§ **What to produce**: Every record must be output verbatim in the reply.

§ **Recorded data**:
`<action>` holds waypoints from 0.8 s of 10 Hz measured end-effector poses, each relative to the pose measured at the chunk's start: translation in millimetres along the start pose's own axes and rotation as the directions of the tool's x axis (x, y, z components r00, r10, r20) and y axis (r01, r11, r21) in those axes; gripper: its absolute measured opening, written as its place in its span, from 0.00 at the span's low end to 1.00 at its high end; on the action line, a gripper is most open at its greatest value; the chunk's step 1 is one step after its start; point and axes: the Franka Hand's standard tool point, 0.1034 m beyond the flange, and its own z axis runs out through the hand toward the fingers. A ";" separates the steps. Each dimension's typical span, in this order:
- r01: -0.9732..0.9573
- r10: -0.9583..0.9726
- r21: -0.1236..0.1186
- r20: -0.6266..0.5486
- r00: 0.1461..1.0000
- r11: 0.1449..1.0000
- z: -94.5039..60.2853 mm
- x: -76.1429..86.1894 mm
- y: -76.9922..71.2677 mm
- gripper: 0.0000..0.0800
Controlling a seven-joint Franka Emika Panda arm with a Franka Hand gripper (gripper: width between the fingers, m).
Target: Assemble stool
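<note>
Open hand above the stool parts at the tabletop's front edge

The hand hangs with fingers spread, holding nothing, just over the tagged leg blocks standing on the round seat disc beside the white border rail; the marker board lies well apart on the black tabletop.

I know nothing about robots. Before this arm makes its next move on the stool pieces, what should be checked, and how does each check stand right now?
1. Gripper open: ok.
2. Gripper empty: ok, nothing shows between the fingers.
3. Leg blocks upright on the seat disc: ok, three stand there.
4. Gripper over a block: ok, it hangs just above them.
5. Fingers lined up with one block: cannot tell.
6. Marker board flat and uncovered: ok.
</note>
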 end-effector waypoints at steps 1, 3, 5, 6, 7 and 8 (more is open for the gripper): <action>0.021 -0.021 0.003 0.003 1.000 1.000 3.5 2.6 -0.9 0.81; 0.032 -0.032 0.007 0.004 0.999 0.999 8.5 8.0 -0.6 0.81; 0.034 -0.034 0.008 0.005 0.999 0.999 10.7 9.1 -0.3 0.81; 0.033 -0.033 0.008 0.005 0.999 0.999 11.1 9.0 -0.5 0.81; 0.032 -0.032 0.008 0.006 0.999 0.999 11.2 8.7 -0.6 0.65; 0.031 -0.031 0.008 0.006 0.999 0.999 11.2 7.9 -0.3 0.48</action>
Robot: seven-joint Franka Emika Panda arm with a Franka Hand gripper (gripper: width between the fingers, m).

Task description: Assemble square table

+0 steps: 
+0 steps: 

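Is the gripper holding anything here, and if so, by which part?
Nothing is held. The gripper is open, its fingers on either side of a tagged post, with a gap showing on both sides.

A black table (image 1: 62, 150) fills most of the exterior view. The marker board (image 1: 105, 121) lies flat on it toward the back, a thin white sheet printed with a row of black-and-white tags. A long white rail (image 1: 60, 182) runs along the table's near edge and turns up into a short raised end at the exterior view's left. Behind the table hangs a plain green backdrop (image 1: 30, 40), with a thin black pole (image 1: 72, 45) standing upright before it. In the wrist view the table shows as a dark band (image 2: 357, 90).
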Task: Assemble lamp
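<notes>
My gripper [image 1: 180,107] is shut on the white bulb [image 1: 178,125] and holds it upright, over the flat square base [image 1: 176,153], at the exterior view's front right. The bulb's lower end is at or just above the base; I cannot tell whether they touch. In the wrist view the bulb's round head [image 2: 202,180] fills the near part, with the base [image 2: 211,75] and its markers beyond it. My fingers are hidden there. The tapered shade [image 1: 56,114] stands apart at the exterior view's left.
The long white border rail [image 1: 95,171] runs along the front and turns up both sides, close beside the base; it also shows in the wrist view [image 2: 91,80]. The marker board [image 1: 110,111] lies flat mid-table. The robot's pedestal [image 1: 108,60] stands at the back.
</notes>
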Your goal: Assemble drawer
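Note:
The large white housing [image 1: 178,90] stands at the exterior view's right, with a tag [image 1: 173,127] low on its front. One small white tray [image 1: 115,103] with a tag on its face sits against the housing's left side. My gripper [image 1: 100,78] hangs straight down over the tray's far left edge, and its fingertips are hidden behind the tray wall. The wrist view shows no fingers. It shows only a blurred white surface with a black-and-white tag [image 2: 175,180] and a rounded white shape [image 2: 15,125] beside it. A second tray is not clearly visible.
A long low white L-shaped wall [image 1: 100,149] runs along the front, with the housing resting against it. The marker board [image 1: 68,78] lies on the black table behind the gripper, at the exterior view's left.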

§ **Response to the exercise**:
`<action>` holds waypoints from 0.8 s of 10 Hz measured end-effector poses, each relative to the pose measured at the chunk's start: translation in millimetres along the start pose's own axes and rotation as the directions of the tool's x axis (x, y, z components r00, r10, r20) and y axis (r01, r11, r21) in those axes; gripper: its absolute measured opening, written as its place in its span, from 0.00 at the span's low end to 1.00 at its high end; on the action line, a gripper is most open at its greatest value; the chunk's step 1 is one step after its start; point and axes: the Franka Hand's standard tool point, 0.1034 m beyond the flange, and its own z axis runs out through the hand toward the fingers. A ";" separates the steps. Each dimension's typical span, in this order:
- r01: -0.9732..0.9573
- r10: -0.9583..0.9726
- r21: -0.1236..0.1186
- r20: -0.6266..0.5486
- r00: 0.1461..1.0000
- r11: 0.1449..1.0000
- z: -94.5039..60.2853 mm
- x: -76.1429..86.1894 mm
- y: -76.9922..71.2677 mm
- gripper: 0.0000..0.0800
Controlling a seven-joint Franka Emika Panda arm with a Franka Hand gripper (gripper: width between the fingers, m).
Target: Assemble stool
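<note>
Open hand above the stool parts at the tabletop's front edge

The hand hangs with fingers spread, holding nothing, just over the tagged leg blocks standing on the round seat disc beside the white border rail; the marker board lies well apart on the black tabletop.

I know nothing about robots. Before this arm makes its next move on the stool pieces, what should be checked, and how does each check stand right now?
1. Gripper open: ok.
2. Gripper empty: ok, nothing shows between the fingers.
3. Leg blocks upright on the seat disc: ok, three stand there.
4. Gripper over a block: ok, it hangs just above them.
5. Fingers lined up with one block: cannot tell.
6. Marker board flat and uncovered: ok.
</note>
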 end-effector waypoints at steps 1, 3, 5, 6, 7 and 8 (more is open for the gripper): <action>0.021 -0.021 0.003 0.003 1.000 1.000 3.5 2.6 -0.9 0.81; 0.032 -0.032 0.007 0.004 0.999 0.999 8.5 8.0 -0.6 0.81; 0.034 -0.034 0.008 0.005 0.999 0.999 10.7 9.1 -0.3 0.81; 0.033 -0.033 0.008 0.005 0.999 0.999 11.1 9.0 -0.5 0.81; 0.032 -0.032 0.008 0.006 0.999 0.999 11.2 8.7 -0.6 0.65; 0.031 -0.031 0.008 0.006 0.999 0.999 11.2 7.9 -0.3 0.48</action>
Robot: seven-joint Franka Emika Panda arm with a Franka Hand gripper (gripper: width between the fingers, m).

Task description: Assemble square table

+0 steps: 
+0 steps: 

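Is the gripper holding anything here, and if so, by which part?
Nothing is held. The gripper is open, its fingers on either side of a tagged post, with a gap showing on both sides.

A black table (image 1: 62, 150) fills most of the exterior view. The marker board (image 1: 105, 121) lies flat on it toward the back, a thin white sheet printed with a row of black-and-white tags. A long white rail (image 1: 60, 182) runs along the table's near edge and turns up into a short raised end at the exterior view's left. Behind the table hangs a plain green backdrop (image 1: 30, 40), with a thin black pole (image 1: 72, 45) standing upright before it. In the wrist view the table shows as a dark band (image 2: 357, 90).
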Task: Assemble lamp
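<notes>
My gripper [image 1: 180,107] is shut on the white bulb [image 1: 178,125] and holds it upright, over the flat square base [image 1: 176,153], at the exterior view's front right. The bulb's lower end is at or just above the base; I cannot tell whether they touch. In the wrist view the bulb's round head [image 2: 202,180] fills the near part, with the base [image 2: 211,75] and its markers beyond it. My fingers are hidden there. The tapered shade [image 1: 56,114] stands apart at the exterior view's left.
The long white border rail [image 1: 95,171] runs along the front and turns up both sides, close beside the base; it also shows in the wrist view [image 2: 91,80]. The marker board [image 1: 110,111] lies flat mid-table. The robot's pedestal [image 1: 108,60] stands at the back.
</notes>
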Your goal: Assemble drawer
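Note:
The large white housing [image 1: 178,90] stands at the exterior view's right, with a tag [image 1: 173,127] low on its front. One small white tray [image 1: 115,103] with a tag on its face sits against the housing's left side. My gripper [image 1: 100,78] hangs straight down over the tray's far left edge, and its fingertips are hidden behind the tray wall. The wrist view shows no fingers. It shows only a blurred white surface with a black-and-white tag [image 2: 175,180] and a rounded white shape [image 2: 15,125] beside it. A second tray is not clearly visible.
A long low white L-shaped wall [image 1: 100,149] runs along the front, with the housing resting against it. The marker board [image 1: 68,78] lies on the black table behind the gripper, at the exterior view's left.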

Nothing more remains to be done for this exercise.